It would be a feat not to have heard of the name and work of Mother Theresa, the famous nun and missionary from Calcutta. Yet while the world has made this great worker of mercy into a cultural icon, others with similar stories have not made it to the ranks of public renown.
The name of Sister Ruth Pfau is not met with similar recognition.
Her death in August, while celebrated by a state funeral in Pakistan, received little attention elsewhere. And yet, Pfau’s incredible life’s work is a model of self-sacrifice and charity.
Born in Nazi Germany in 1929, she experienced firsthand the horrors of war and of human suffering. While studying medicine at Mainz years later, she had a conversation with a Christian survivor of a Dutch concentration camp and was astounded by the freedom with which this survivor forgave her captors. Shortly after this conversation, she herself converted. After completing her medical studies, she decided to dedicate her life to the Catholic Church completely, joining the Daughters of the Heart of Mary.
Pfau’s first missionary assignment was in Bombay, but her path lay elsewhere. While stalled in Karachi, Pakistan, she was horrified by an encounter with a leper in the streets.
“He must have been my age,” Pfau said later of the encounter, “I was at this time not yet 30. He crawled on his hands and feet into this dispensary, acting as if this was quite normal, as if someone has to crawl there through that slime and dirt on his hands and feet, like a dog.”
It was love and mercy which had inspired Sister Pfau to journey so far in the first place, and love and mercy won out in this moment, too.
She continued on to Bombay and completed her assignment, but the suffering she witnessed in Pakistan remained in her mind.
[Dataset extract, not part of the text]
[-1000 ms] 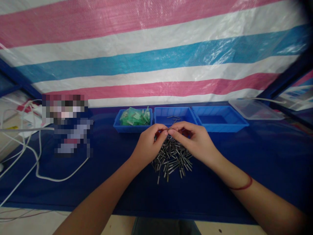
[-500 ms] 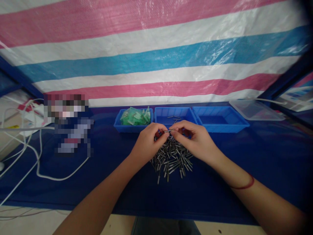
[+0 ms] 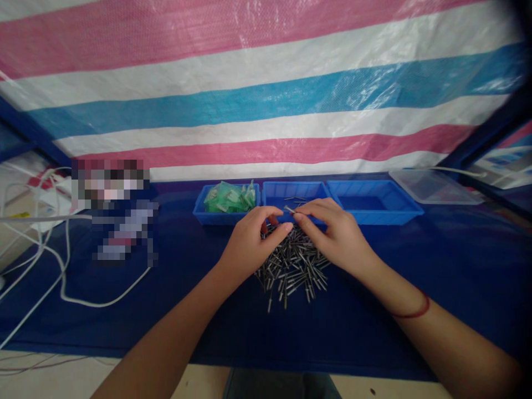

So she returned to Pakistan two years later and offered to help the Marie Adelaide Leprosy Center, a small hospital run by nuns in the Karachi slums, which had opened several years prior.
By the time of her death, Pfau had transformed this small organization into a network of 157 medical centers across Pakistan, including many in remote areas in which access to medical treatment had been nearly impossible.
It was not only limited resources that had led to such a crisis for sufferers of leprosy in Pakistan. An ancient stigma surrounding the disease and its sufferers, the result of a dread of contagion and a consequent ostracization of those who contracted it, had limited their access to medical treatment and stunted the development of care services for centuries.
So the disease raged on, with many of Pfau’s patients coming to her from places where they had been abandoned by their families, left to die. Many of these patients were children. Pfau’s work not only provided care to these patients, but was instrumental in breaking the stigma that had kept them from care for so many years.
When Pfau began her work in Pakistan, there was an extreme shortage of facilities offering care for leprosy. In 1996, leprosy was declared to be officially contained in Pakistan. In 2016, the number of sufferers of the disease had dropped to 531 from 19,398 in the early 1980s.
After having exterminated the disease that she had come to Pakistan to treat, Pfau moved tirelessly on to other endeavors. Her centers shifted their focus to other epidemics such as tuberculosis, blindness, and other diseases. They were also instrumental in providing care in a 2000 drought, a 2005 earthquake, and floods in 2010, and treating casualties from the Afghanistan war.
Philanthropists and foundation leaders – too often caught in their own paper piles of systems-level strategies – would do well to note that Ruth Pfau’s life’s work did not arise from a careful “strategic” plan, but from a disposition of love and eager response to the needs she saw before her.
Ruth Pfau’s death in August passed with little recognition, and this ought to be amended. But, remembered as a model or not, the work of her life lives on in the thousands of lives she saved.